Stored dataset items

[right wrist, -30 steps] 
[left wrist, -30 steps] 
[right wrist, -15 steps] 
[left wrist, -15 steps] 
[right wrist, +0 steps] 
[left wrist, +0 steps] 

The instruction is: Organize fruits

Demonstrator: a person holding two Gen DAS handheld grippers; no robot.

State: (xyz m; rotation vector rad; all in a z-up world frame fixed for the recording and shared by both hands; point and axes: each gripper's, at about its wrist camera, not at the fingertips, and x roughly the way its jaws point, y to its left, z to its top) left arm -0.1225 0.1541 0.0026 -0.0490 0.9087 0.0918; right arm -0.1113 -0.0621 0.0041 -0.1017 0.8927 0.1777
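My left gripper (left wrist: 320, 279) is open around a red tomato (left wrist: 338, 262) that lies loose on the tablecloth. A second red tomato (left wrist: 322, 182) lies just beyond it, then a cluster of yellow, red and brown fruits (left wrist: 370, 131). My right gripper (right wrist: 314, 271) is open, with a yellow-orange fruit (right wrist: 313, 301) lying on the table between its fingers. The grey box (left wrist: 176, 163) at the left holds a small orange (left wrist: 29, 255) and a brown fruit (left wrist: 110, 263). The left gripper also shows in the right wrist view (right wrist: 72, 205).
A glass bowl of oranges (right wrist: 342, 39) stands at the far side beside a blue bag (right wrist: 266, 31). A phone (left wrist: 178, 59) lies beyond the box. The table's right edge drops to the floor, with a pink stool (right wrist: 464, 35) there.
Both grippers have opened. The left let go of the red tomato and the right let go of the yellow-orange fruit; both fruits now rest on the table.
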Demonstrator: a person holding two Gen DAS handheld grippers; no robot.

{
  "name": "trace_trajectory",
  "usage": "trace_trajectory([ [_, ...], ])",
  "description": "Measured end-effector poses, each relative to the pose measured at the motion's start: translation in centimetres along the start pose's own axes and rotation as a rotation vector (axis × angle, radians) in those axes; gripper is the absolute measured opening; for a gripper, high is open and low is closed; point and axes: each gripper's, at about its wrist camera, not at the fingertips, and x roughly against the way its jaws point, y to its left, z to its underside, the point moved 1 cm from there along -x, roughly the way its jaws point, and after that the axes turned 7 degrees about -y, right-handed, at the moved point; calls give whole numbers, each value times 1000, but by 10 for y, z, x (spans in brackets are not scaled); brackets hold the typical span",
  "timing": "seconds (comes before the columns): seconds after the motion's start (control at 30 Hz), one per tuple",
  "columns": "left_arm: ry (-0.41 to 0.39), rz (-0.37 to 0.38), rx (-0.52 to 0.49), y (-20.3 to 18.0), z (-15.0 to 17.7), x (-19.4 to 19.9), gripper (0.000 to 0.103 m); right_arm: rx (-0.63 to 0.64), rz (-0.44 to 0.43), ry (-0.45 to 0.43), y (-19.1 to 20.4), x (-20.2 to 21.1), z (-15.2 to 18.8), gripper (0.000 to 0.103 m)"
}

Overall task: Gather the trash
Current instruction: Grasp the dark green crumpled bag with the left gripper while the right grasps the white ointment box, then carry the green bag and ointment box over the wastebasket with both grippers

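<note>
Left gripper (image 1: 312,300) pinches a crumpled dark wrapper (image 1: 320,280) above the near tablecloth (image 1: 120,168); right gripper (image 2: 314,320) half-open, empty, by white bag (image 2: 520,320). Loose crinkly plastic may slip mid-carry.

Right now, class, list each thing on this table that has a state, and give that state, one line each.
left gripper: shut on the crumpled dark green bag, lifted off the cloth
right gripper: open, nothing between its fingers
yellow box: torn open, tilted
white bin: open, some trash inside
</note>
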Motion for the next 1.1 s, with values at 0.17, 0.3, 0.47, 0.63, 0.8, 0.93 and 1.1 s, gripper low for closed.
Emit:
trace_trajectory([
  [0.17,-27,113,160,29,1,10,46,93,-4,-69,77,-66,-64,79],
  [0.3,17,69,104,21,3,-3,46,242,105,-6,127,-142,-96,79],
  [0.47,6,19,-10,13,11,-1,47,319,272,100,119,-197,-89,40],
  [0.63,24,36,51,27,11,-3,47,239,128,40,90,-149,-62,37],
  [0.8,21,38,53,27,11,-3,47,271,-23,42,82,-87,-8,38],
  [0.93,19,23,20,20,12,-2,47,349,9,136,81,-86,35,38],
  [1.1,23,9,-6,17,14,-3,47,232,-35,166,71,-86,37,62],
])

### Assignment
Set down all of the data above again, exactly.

### The completed task
[right wrist, -30 steps] 
[left wrist, -30 steps] 
[right wrist, -15 steps] 
[left wrist, -15 steps] 
[right wrist, +0 steps] 
[left wrist, +0 steps] 

The instruction is: Organize fruits

Demonstrator: a person holding two Gen DAS handheld grippers; no robot.

State: (xyz m; rotation vector rad; all in a z-up world frame fixed for the recording and shared by both hands; point and axes: each gripper's, at about its wrist camera, not at the fingertips, and x roughly the way its jaws point, y to its left, z to its top) left arm -0.1225 0.1541 0.0026 -0.0490 0.9087 0.0918; right arm -0.1113 -0.0621 0.0041 -0.1017 0.8927 0.1777
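My left gripper (left wrist: 320, 279) is open around a red tomato (left wrist: 338, 262) that lies loose on the tablecloth. A second red tomato (left wrist: 322, 182) lies just beyond it, then a cluster of yellow, red and brown fruits (left wrist: 370, 131). My right gripper (right wrist: 314, 271) is open, with a yellow-orange fruit (right wrist: 313, 301) lying on the table between its fingers. The grey box (left wrist: 176, 163) at the left holds a small orange (left wrist: 29, 255) and a brown fruit (left wrist: 110, 263). The left gripper also shows in the right wrist view (right wrist: 72, 205).
A glass bowl of oranges (right wrist: 342, 39) stands at the far side beside a blue bag (right wrist: 266, 31). A phone (left wrist: 178, 59) lies beyond the box. The table's right edge drops to the floor, with a pink stool (right wrist: 464, 35) there.
Both grippers have opened. The left let go of the red tomato and the right let go of the yellow-orange fruit; both fruits now rest on the table.
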Demonstrator: a person holding two Gen DAS handheld grippers; no robot.

{
  "name": "trace_trajectory",
  "usage": "trace_trajectory([ [_, ...], ])",
  "description": "Measured end-effector poses, each relative to the pose measured at the motion's start: translation in centimetres along the start pose's own axes and rotation as a rotation vector (axis × angle, radians) in those axes; gripper is the absolute measured opening; for a gripper, high is open and low is closed; point and axes: each gripper's, at about its wrist camera, not at the fingertips, and x roughly against the way its jaws point, y to its left, z to its underside, the point moved 1 cm from there along -x, roughly the way its jaws point, and after that the axes turned 7 degrees about -y, right-handed, at the moved point; calls give whole numbers, each value times 1000, but by 10 for y, z, x (spans in brackets are not scaled); brackets hold the typical span",
  "timing": "seconds (comes before the columns): seconds after the motion's start (control at 30 Hz), one per tuple",
  "columns": "left_arm: ry (-0.41 to 0.39), rz (-0.37 to 0.38), rx (-0.52 to 0.49), y (-20.3 to 18.0), z (-15.0 to 17.7), x (-19.4 to 19.9), gripper (0.000 to 0.103 m); right_arm: rx (-0.63 to 0.64), rz (-0.44 to 0.43), ry (-0.45 to 0.43), y (-19.1 to 20.4), x (-20.2 to 21.1), z (-15.2 to 18.8), gripper (0.000 to 0.103 m)"
}

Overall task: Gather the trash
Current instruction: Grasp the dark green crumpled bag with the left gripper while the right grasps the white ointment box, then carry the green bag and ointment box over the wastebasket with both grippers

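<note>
Left gripper (image 1: 312,300) pinches a crumpled dark wrapper (image 1: 320,280) above the near tablecloth (image 1: 120,168); right gripper (image 2: 314,320) half-open, empty, by white bag (image 2: 520,320). Loose crinkly plastic may slip mid-carry.

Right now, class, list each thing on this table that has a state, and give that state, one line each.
left gripper: shut on the crumpled dark green bag, lifted off the cloth
right gripper: open, nothing between its fingers
yellow box: torn open, tilted
white bin: open, some trash inside
</note>
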Motion for the next 1.1 s, with values at 0.17, 0.3, 0.47, 0.63, 0.8, 0.93 and 1.1 s, gripper low for closed.
Emit:
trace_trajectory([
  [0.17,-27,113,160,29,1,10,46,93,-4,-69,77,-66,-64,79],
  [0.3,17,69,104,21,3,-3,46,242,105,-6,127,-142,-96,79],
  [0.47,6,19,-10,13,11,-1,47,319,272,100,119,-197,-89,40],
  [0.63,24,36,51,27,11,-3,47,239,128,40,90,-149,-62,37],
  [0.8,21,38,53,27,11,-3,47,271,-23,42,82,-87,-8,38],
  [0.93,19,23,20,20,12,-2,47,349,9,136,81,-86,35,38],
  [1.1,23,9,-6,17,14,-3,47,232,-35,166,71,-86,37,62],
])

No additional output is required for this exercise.